Oxygen-guided Supervised Exercise Therapy (MOMET)

The long-term goal of this research is to improve mobility, functional independence, and quality of life in patients with peripheral artery disease (PAD) by developing conservative interventions. PAD is a manifestation of atherosclerosis, which produces blockages in the leg arteries, and results in insufficient blood flow to the legs. PAD results in significant gait deficits and an overall sedentary lifestyle. The investigators' prior work showed that the biochemical (oxidative stress and mitochondrial dysfunction) and histological (myofiber degeneration and fibrosis) characteristics of PAD muscles are altered compared to controls. These myopathic changes are due to cycles of ischemia and reperfusion, and they correlate to functional limitations (walking distance and calf muscle strength). Limb ischemia from PAD is the most common disorder treated within the vascular surgery service of the Omaha Veterans Affairs Medical Center. The most effective treatment for increasing the distances that patients with PAD can walk is supervised exercise therapy (SET). However, SET uses pain onset to guide exercise intensity and rest cycles. These repeated bouts of ischemia/reperfusion could cause further pathological damage to muscle myofibers and oxidative processes. Such adverse effects of ischemia may explain why not all patients improve with SET. Preventing cycles of ischemia-reperfusion during SET can improve walking performance without further muscle biochemistry damage in patients with PAD. The investigators propose using hemodynamic responses to modulate exercise intensity and prevent ischemia during SET. Muscle oxygen-guided supervised exercise therapy (M-SET) can prevent ischemia onset and thus preserve muscle mass and function during exercise therapy in patients with PAD. The aims are:

Aim 1: To determine the exercise outcomes of an M-SET versus a standard SET session in patients with PAD. Aim 2: To determine the acute effect of M-SET versus standard SET on oxidative stress and inflammation in patients with PAD. Aim 3: To determine the effect of 12 weeks of M-SET versus standard SET on exercise outcomes, muscle biochemistry, and subject-reported preference in patients with PAD.

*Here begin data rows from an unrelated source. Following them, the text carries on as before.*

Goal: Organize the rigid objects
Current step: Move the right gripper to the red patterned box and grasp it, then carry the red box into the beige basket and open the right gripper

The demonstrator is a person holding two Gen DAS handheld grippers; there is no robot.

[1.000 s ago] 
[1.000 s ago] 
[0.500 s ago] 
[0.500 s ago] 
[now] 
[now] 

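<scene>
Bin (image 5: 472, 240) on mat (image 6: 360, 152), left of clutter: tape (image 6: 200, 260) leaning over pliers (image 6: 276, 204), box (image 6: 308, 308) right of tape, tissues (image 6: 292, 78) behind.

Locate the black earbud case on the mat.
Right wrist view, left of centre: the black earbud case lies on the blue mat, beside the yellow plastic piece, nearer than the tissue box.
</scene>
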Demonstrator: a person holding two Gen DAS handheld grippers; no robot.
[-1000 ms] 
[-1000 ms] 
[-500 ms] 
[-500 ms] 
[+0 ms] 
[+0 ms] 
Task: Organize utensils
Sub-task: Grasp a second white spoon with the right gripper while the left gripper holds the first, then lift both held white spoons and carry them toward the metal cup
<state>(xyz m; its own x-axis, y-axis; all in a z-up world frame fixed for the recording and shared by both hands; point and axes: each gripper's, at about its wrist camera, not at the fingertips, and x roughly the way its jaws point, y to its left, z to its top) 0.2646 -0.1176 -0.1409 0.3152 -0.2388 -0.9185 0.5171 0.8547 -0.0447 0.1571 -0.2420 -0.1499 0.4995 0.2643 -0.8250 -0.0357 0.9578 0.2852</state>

The investigators will measure exercise outcomes during one session each of M-SET (using StO2 on the calf to modulate exercise) and SET, in 12 patients with PAD using a cross-over design. Exercise outcomes will be assessed by the total distance patients walked during the session, metabolic cost, metabolic equivalents of the task, physical activity enjoyment, and rate of perceived exertion. In Aim 2, oxidative stress will be measured using peripheral blood mononuclear cells before and after each exercise session (SET and M-SET) in all patients. During the standard SET session, subjects will walk until claudication pain becomes severe and the participant needs to stop. Then subjects will rest until claudication pain subsides. Afterward, subjects will walk again, repeating the cycle for up to 50 minutes. M-SET will use an StO2 threshold that is 15% lower level than baseline StO2 levels. Subjects will stop walking once they reach the threshold and rest until StO2 levels return to baseline. Then, subjects will begin walking again, repeating this cycle for 50 total minutes (including walking and rest). Patients from Aims 1 and 2 will be randomly assigned to either a 12-week M-SET or standard SET (6 per group) program. Training will be performed three times weekly as described above. Subjects will be evaluated before and after the intervention to capture initial and absolute walking distances and 7-day physical activity. Muscle biochemistry will be quantified using mitochondrial function, mitochondrial oxidative dynamics, and reactive oxygen species production before and after training. Results will support a full clinical trial and rehabilitation recommendations.